Endurance athletes who take part in marathons, triathlons or century bike rides typically have fitness goals of strength and stamina. Your body needs to be strong enough to carry you long distances, and it needs to have the proper training in order to function for extended periods of time.
Before a race it’s crucial to plan a training program to prepare, and most of this will include running or cycling through intervals of faster and slower speeds, up and down hills and longer and shorter distances. It should also include cross training with strength exercises and core workouts such as Pilates for total body training.
Another factor that should be included in a pre-race program is athletic recovery and stretching. Whether you’re a new or seasoned endurance athlete, you’ll be putting your body through more intense challenges, which is sure to leave you with sore muscles from time to time, but it can also increase your risk of injury. To prevent getting hurt and having a setback, you need to take the proper precautions, which include stretching and massage.

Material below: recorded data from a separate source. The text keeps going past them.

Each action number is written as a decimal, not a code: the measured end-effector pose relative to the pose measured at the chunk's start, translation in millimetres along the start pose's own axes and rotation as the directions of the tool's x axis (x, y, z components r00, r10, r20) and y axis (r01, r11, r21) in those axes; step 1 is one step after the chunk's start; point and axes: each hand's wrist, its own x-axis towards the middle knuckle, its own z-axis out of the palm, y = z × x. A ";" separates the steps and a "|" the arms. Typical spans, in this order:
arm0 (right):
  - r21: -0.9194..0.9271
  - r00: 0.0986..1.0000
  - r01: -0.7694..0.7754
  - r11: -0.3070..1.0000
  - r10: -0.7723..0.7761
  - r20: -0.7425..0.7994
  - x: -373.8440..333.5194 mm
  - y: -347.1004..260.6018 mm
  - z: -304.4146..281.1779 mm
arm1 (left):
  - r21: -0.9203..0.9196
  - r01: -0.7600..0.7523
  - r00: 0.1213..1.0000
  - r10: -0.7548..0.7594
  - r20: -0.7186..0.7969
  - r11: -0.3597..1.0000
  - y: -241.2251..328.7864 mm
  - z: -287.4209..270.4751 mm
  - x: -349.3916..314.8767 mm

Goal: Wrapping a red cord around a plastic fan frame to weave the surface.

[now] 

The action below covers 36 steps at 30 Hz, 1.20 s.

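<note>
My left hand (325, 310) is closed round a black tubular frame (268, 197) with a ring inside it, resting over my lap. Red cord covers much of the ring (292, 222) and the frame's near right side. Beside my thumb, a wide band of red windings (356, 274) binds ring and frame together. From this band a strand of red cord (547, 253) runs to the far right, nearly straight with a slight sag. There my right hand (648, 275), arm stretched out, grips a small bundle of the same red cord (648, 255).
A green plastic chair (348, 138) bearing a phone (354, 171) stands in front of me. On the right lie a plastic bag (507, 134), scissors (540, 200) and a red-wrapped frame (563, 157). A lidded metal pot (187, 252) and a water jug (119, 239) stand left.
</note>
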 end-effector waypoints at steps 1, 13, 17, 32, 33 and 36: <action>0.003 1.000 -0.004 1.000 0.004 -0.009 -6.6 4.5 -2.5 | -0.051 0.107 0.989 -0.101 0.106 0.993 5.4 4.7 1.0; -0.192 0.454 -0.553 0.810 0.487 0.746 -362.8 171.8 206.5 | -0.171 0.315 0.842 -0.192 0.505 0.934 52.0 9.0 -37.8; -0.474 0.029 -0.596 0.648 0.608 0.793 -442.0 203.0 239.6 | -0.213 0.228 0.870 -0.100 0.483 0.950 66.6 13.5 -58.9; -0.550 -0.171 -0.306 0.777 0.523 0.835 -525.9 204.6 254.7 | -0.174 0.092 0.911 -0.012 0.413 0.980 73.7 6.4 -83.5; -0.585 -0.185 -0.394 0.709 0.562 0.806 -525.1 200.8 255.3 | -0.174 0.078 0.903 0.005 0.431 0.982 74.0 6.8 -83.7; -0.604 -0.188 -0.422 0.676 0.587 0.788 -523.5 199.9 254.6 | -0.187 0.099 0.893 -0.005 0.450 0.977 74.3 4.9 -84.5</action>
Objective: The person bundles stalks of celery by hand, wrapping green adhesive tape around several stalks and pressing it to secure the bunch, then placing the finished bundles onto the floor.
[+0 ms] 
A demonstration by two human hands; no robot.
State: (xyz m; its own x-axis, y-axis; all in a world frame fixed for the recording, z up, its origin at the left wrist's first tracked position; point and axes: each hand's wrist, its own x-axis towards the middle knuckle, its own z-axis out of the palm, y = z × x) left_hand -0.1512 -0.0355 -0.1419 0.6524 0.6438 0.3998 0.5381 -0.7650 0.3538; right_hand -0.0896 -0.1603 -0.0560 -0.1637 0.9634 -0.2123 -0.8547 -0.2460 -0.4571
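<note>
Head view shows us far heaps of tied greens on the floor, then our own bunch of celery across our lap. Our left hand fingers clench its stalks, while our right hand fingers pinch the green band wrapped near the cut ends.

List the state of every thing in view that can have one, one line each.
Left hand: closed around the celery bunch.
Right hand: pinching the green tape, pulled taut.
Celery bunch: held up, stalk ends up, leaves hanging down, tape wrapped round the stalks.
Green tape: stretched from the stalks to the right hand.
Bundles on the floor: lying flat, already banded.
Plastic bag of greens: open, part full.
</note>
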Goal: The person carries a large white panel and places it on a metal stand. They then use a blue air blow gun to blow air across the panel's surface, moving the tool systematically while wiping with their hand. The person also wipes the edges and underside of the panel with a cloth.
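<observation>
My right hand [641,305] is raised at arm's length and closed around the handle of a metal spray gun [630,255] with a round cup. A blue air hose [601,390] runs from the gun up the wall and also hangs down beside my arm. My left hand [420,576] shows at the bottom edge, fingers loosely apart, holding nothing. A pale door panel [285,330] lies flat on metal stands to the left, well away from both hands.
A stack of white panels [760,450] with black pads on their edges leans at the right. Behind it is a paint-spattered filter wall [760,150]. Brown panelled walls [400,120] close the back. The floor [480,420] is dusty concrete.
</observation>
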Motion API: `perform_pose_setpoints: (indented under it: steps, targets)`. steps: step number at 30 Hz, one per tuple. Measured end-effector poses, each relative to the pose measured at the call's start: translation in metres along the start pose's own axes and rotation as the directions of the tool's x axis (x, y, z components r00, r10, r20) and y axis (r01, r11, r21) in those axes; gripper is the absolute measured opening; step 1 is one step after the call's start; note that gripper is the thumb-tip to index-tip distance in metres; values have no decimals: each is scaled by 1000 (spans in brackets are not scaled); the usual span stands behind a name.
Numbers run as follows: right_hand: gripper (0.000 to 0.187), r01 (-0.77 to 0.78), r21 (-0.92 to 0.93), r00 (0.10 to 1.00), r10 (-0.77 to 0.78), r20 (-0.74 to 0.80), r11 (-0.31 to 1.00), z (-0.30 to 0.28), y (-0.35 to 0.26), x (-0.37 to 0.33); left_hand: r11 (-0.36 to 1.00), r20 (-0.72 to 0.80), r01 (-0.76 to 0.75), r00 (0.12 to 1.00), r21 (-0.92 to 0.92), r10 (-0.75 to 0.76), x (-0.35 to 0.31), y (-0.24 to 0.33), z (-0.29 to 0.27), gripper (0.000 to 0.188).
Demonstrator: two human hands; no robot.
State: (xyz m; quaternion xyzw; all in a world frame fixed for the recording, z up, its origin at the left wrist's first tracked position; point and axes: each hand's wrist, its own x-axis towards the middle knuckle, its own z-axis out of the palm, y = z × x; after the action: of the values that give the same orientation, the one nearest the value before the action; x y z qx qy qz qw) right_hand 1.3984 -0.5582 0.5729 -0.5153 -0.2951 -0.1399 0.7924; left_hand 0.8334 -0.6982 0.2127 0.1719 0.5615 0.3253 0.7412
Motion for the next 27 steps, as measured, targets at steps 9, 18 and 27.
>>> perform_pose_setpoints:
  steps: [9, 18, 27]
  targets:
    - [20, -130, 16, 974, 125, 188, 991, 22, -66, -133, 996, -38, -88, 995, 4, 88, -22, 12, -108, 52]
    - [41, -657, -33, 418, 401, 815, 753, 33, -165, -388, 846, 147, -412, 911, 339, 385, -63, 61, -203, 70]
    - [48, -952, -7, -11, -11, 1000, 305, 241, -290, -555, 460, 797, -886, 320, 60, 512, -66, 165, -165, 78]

A century bike ride will take you 100 miles, and it will certainly test your mental and physical prowess. This may seem like a lofty goal, but it’s certainly an achievable one that many endurance cyclists aspire to complete.
Being able to bike 100 miles requires serious commitment, dedication, planning and training. Once you decide to take part in a century ride, you need to starting working at least eight weeks beforehand to prepare your mind and body for the challenge ahead. Your training program should consist of long and short rides as well as intervals of different speeds, resistance levels, terrain and hills. It’s also a good idea to cross training with weight lifting to strengthen your muscles and exercises such as Pilates that provide stretching and improve posture.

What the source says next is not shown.